Myth 7: Meat labeled ‘all-natural’ means it’s healthier.
Beef, pork or poultry labeled as being “all-natural” doesn’t necessarily mean it’s better for you. “‘Natural’ simply means that the product doesn’t contain artificial ingredients or added colors and is minimally processed,” Clark said. However, it doesn’t refer to the methods used to produce the meat. U.S. Department of Agriculture certified organic animal products, on the other hand, are free from antibiotics and hormones, have been given access to the outdoors, and have been reared on organic feed.
Myth 8: It’s best to buy chicken and pork that’s labeled hormone-free.
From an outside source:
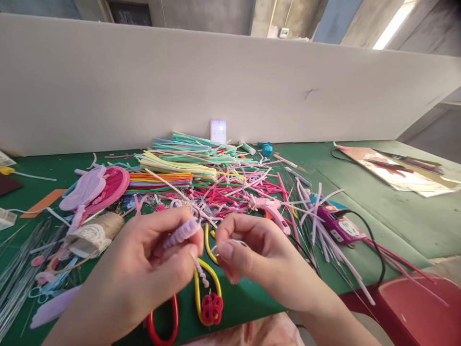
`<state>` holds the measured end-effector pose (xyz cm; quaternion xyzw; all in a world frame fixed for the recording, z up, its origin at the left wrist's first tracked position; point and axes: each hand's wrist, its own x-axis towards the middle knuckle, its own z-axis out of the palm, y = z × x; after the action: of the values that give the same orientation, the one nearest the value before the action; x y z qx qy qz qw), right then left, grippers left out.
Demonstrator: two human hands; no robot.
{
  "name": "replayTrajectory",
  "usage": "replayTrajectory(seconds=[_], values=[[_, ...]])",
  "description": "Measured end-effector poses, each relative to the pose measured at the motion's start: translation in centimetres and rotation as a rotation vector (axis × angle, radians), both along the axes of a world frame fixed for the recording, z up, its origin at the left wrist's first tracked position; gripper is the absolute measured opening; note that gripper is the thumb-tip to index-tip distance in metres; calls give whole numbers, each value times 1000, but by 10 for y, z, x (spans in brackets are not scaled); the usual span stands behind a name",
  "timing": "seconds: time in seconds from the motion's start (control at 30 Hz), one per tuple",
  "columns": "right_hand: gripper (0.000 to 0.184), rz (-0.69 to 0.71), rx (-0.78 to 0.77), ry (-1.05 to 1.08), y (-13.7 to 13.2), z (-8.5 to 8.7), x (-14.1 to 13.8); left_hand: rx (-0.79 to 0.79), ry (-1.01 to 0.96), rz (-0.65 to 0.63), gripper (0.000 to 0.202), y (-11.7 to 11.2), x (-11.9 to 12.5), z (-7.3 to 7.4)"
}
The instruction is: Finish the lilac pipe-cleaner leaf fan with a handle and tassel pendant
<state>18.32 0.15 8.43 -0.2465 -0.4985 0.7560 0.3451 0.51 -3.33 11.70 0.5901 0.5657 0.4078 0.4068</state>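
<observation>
My left hand (154, 264) is closed around a coiled lilac pipe cleaner (182, 233), its thick end sticking out between thumb and forefinger. A thinner lilac twisted piece (202, 274) hangs below that hand. Close by on the right, my right hand (257, 257) pinches a thin, pale wire or thread (238, 241) between thumb and fingertips. Under the hands, a yellow pipe cleaner loop (197, 299) lies on the green table with a red looped flower (212, 308). Beside it shows a red scissor-like handle (175, 319), partly hidden by my left wrist.
Bundles of coloured pipe cleaners (180, 166) lie behind the hands, beside a pink glue gun (272, 210). A purple power strip (338, 225) with cables sits right. Left are a twine-wrapped tube (110, 226) and heart shapes (82, 187). A lit screen (218, 131) leans against the white panel.
</observation>
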Motion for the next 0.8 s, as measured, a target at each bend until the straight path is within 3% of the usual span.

“Labels such as ‘hormone-free’ on chicken are misleading, as added hormones aren’t found in any chicken sold in the U.S.,” Lorencz said. (As of 1960, the Food and Drug Administration banned the use of hormones in poultry production.) Hormones aren’t allowed in raising hogs, either, so labels aren’t allowed to say “no hormones added” unless they also state that “federal regulations prohibit the use of hormones,” according to the USDA.
Hormones may be used to promote growth in cattle, however. Beef products can only say “no hormones administered” on the label if proper documentation has been provided to the USDA proving no hormones were used while raising the animals. Buying USDA certified organic beef can help to ensure that the meat you’re purchasing hasn’t been given growth hormones.
Myth 9: Meats advertised as having no added nitrites or nitrates are better for you.
Not necessarily. Sodium nitrite ― used alone or in addition to sodium nitrate ― is used as a preservative in cured meats, such as bacon and hot dogs. When exposed to high heat during cooking (say, via frying or barbecuing), these preservatives combine with the natural breakdown of proteins (amines) to form compounds called nitrosamines, most of which are known carcinogens, according to the USDA.
The obvious solution is to buy meats that are nitrite- and nitrate-free, but these meats might contain celery salt as a preservative instead, which is deceptive. “Celery is a magnificent source of nitrates, and when added to a processed meat that will be cooked at high heat, has exactly the same effect as if it was added artificially,” Lorencz said. Your best bet, she advised, is to buy meats with no nitrites, nitrates or celery salt, or to cook these foods at lower temperatures for a longer amount of time.